→ Your goal
Return every line from the records below that has the word "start".

*** Records for this task ***

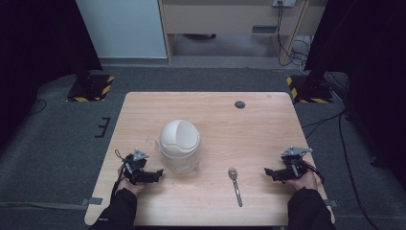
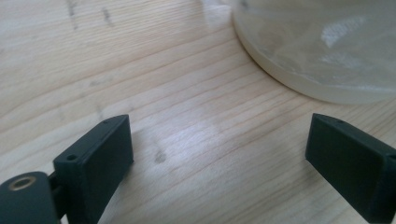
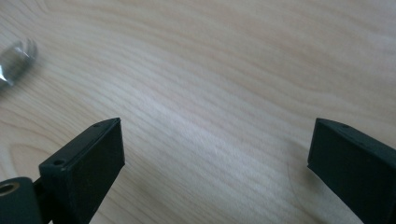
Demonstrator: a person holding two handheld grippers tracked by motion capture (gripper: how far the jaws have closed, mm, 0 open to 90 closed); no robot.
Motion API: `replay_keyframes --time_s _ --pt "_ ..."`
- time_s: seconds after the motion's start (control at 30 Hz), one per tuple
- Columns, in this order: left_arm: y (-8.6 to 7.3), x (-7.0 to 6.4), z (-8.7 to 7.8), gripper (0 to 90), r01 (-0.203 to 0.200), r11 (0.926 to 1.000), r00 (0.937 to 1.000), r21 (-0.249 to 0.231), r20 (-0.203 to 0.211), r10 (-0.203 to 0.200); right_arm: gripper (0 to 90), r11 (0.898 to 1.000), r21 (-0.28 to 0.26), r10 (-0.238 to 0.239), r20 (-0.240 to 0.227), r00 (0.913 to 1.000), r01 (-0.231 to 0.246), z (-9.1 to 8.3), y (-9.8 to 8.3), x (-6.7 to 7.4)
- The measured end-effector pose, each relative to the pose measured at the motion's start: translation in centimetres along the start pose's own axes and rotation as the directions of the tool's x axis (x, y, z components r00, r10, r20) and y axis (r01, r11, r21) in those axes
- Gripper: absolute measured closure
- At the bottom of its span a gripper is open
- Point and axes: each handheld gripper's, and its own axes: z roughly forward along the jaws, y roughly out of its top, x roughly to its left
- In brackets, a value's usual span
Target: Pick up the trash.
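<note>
Wooden surface (image 1: 258, 134): lidded translucent container (image 1: 179, 146) centre-frame, spoon (image 1: 235, 184) lower centre, apparently untouched; left gripper (image 1: 152, 175) and right gripper (image 1: 272, 172) fingers wide apart, empty; nothing begun.

You are wearing dark, black-looking sleeves that are reaching down to your wrists on both arms. Your left gripper (image 1: 154, 174) is showing as a black body with a grey three-cornered plate (image 1: 140, 155) sitting on top of it, and a thin black cable is looping out just behind that plate. Your right gripper (image 1: 268, 172) is looking much the same: black body, grey plate (image 1: 296, 151) on top, dark cable trailing off behind it. In both gripper views the jaws are appearing as flat, matte black rectangular blocks, each with a small round hole near its upper edge, and a brass-coloured ring is glinting in the rounded black part below the left-hand jaw.
</note>
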Motion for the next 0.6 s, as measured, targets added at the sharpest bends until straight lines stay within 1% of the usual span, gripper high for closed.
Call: replay_keyframes --time_s 0.03,0.1,0.13,0.17,0.2,0.23,0.27,0.3,0.33,0.37,0.4,0.43,0.47,0.53,0.57,0.6 --pt "-0.1 0.2 -0.1 7.4 -0.004 0.9999 1.0 0.012 -0.001 0.004 4.7 1.0 -0.019 -0.006 -0.004 1.0 0.006 -0.2 0.2 0.0" --pt "-0.3 0.4 -0.2 7.5 -0.011 0.9999 0.9998 0.008 0.015 0.011 4.5 0.998 -0.063 -0.01 0.005 0.9999 0.01 -0.8 0.7 0.2" --pt "-0.3 0.4 -0.2 7.0 -0.022 0.9997 0.9996 0.005 0.019 0.022 4.7 0.996 -0.089 -0.006 0.003 1.0 0.006 -1.1 1.0 0.2" --pt "-0.3 0.4 -0.2 6.7 -0.022 0.9997 0.9996 0.005 0.019 0.022 4.7 0.994 -0.11 -0.007 0.009 0.9999 0.008 -1.4 1.2 0.2" --pt "-0.4 0.4 -0.2 6.7 -0.042 0.9991 0.999 0.008 0.015 0.042 4.7 0.994 -0.11 -0.007 0.009 0.9999 0.008 -1.4 1.2 0.2" --pt "-0.4 0.2 -0.1 4.4 -0.064 0.9979 0.9979 0.012 0.011 0.064 5.3 0.988 -0.153 0.008 0.005 1.0 -0.007 -2.0 1.5 0.3" --pt "-0.5 0.0 0.1 3.6 -0.112 0.9934 0.9937 0.025 -0.002 0.112 5.4 0.986 -0.168 0.012 0.002 0.9999 -0.011 -2.3 1.6 0.3" --pt "-0.6 -0.2 0.1 2.7 -0.134 0.9906 0.991 0.028 -0.003 0.134 5.6 0.983 -0.181 0.016 -0.002 0.9999 -0.016 -2.6 1.7 0.3" --pt "-0.6 -0.2 0.1 1.4 -0.134 0.9906 0.991 0.028 -0.003 0.134 5.6 0.983 -0.181 0.016 -0.002 0.9999 -0.016 -2.6 1.7 0.3" --pt "-0.6 -0.2 0.2 1.4 -0.131 0.9911 0.9914 0.022 -0.004 0.131 6.1 0.979 -0.204 0.006 -0.004 1.0 -0.007 -3.2 1.9 0.3" --pt "-0.6 -0.2 0.2 1.1 -0.131 0.9911 0.9914 0.022 -0.004 0.131 6.1 0.977 -0.215 0.009 -0.008 0.9999 -0.01 -3.5 2.1 0.4" --pt "-0.7 -0.2 0.2 1.1 -0.132 0.9911 0.9912 0.017 -0.003 0.132 6.1 0.977 -0.215 0.009 -0.008 0.9999 -0.01 -3.5 2.1 0.4" --pt "-0.8 -0.3 0.3 0.0 -0.135 0.9909 0.9909 0.006 -0.002 0.135 6.1 0.969 -0.246 0.015 -0.017 0.9997 -0.019 -4.1 2.7 0.6" --pt "-0.9 -0.3 0.3 0.0 -0.133 0.9911 0.9911 -0.002 -0.004 0.133 6.0 0.967 -0.253 0.016 -0.019 0.9997 -0.02 -4.3 2.9 0.7" --pt "-1.1 -0.2 0.2 0.0 -0.136 0.9907 0.9908 -0.013 -0.001 0.136 6.0 0.958 -0.286 0.006 -0.023 0.9997 -0.012 -5.0 3.6 1.1" --pt "-1.1 -0.2 0.2 0.0 -0.136 0.9907 0.9908 -0.013 -0.001 0.136 6.0 0.958 -0.286 0.006 -0.023 0.9997 -0.012 -5.0 3.6 1.1"
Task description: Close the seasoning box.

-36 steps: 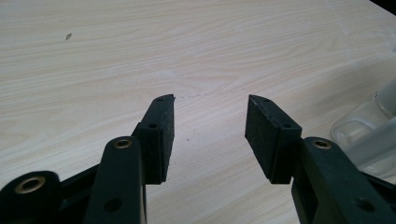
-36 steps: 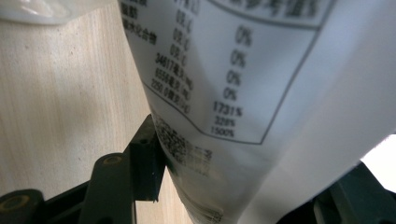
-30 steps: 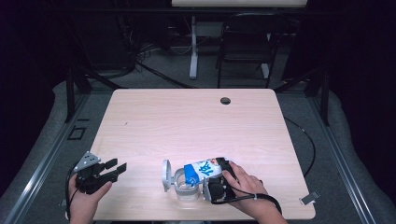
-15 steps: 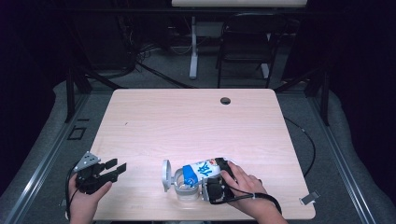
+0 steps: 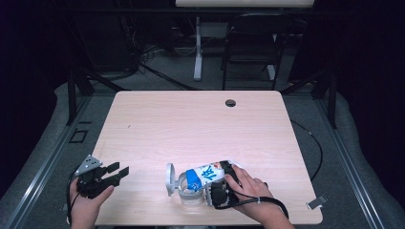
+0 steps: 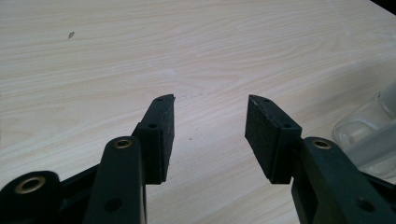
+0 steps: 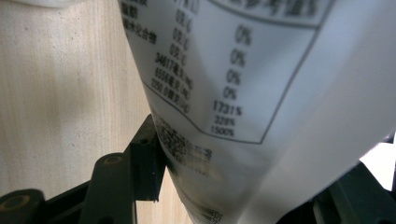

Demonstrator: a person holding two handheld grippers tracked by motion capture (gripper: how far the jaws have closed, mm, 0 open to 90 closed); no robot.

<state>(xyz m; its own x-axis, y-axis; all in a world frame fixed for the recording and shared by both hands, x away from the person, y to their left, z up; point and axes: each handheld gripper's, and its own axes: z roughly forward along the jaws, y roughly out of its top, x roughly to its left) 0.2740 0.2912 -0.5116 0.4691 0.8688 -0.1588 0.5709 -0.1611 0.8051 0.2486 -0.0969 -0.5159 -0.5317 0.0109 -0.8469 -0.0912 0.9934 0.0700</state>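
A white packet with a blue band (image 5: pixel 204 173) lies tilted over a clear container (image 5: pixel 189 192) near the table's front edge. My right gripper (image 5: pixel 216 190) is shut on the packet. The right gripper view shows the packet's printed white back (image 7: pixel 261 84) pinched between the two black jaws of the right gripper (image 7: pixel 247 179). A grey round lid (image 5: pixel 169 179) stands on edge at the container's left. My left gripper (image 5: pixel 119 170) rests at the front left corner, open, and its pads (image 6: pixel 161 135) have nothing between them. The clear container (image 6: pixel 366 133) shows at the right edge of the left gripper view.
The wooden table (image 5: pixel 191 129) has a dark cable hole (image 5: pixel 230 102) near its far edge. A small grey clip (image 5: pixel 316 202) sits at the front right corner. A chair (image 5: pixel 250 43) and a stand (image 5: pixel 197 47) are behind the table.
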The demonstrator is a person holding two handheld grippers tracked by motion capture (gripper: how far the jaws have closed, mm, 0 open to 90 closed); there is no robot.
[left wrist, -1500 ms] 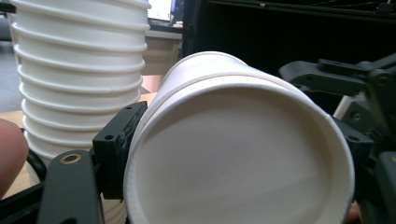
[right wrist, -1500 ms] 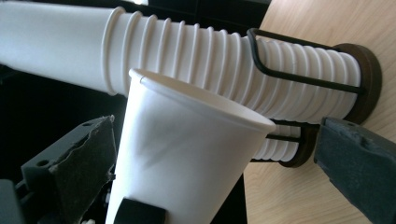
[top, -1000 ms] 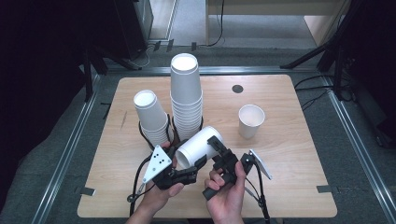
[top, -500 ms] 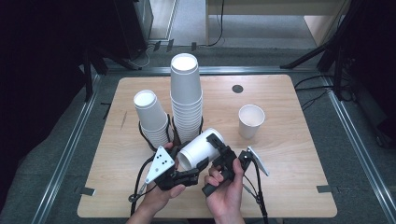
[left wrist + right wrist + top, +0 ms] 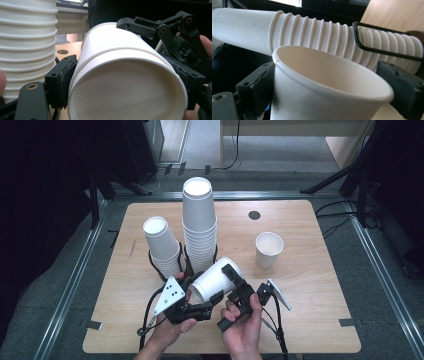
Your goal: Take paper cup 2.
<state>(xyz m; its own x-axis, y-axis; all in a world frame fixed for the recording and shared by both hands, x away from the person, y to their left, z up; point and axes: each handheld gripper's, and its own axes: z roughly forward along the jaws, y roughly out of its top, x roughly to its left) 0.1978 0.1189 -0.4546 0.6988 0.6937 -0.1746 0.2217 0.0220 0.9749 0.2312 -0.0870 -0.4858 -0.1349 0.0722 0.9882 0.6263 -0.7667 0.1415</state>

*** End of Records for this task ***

→ Answer for this exercise
- time_s: seconds after the motion's start (control at 30 Hz), one per tuple
- The measured end-effector pose, each relative to the pose measured at the motion's start: translation in centimetres along the start pose's own axes and rotation as the directions of the tool's x axis (x, y, z components r00, r10, r20) and y axis (r01, r11, r21) in those axes

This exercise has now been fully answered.